Configuring and Starting an Event Tracing Session
To configure an event tracing session, use the EVENT_TRACE_PROPERTIES structure to specify the properties of the session. The memory you allocate for the EVENT_TRACE_PROPERTIES structure must be large enough to also contain the session and log file names that follow the structure in memory.
After you specify the properties of the session, call the StartTrace function to start the session. If the function succeeds, the SessionHandle parameter will contain the session handle, and the LoggerNameOffset property will contain the offset to the name of the session.
To enable the providers that you want to log events to your session, call the EnableTrace function to enable classic providers and the EnableTraceEx function to enable manifest-based providers. To enable providers that you want log events to your session filtering on specific conditions on Windows 8.1,Windows Server 2012 R2, and later, call the EnableTraceEx2 function.
In addition, you can also trace additional information on an event with a call to the TraceSetInformation function. TraceSetInformation puts additional trace information into the extended data section of an event, and can include information such as the trace version info, or what providers are currently registered on the system. For more information, see Retrieving Additional Event Tracing Data.

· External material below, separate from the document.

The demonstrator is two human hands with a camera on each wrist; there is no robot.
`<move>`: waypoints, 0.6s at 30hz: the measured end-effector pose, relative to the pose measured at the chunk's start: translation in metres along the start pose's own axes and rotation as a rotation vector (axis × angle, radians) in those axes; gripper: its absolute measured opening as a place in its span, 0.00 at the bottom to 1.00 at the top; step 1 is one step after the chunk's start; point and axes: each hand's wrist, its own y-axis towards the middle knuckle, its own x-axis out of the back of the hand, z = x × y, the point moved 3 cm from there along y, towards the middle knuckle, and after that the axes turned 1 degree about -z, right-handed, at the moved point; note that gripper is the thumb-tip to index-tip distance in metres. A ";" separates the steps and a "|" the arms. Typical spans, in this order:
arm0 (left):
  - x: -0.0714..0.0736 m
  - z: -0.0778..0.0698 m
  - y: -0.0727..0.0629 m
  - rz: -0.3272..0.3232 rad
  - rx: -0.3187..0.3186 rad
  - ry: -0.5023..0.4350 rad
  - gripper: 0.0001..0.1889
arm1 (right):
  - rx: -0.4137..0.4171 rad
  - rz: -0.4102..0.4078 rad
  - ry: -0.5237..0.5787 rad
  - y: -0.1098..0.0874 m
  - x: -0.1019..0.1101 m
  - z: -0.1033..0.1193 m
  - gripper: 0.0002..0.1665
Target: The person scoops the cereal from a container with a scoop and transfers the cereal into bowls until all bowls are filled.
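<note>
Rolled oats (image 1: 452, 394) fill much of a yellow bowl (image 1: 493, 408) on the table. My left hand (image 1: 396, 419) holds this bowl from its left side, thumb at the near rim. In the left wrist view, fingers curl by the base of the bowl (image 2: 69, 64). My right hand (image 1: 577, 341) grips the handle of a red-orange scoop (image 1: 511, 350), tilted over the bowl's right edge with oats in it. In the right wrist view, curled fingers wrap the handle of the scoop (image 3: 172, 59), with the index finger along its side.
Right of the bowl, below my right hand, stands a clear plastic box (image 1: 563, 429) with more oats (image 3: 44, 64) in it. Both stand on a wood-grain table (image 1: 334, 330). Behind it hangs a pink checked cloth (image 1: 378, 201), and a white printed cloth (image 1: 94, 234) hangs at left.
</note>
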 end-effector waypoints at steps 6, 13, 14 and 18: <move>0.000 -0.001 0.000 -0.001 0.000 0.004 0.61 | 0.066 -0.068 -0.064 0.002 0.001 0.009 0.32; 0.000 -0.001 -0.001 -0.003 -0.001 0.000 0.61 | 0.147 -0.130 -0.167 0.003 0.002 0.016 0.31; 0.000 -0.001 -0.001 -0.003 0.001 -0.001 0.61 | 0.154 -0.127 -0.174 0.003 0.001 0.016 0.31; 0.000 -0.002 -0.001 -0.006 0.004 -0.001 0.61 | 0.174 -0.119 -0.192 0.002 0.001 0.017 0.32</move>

Up to eight trace sessions can enable and receive events from the same manifest-based provider. However, only one trace session can enable a classic provider. If more than one trace session tries to enable a classic provider, the first session would stop receiving events when the second session enables the provider. For example, if Session A enabled Provider 1 and then Session B enabled Provider 1, only Session B would receive events from Provider 1.
You can use any of the three functions to enable a provider but you may lose functionality if you use EnableTrace to enable a manifest-based provider because you will not be able to provide a MatchAllKeyword value, specify extended data items to include in the event, or provide provider-defined filter data. For more information, see the Remarks section of each function.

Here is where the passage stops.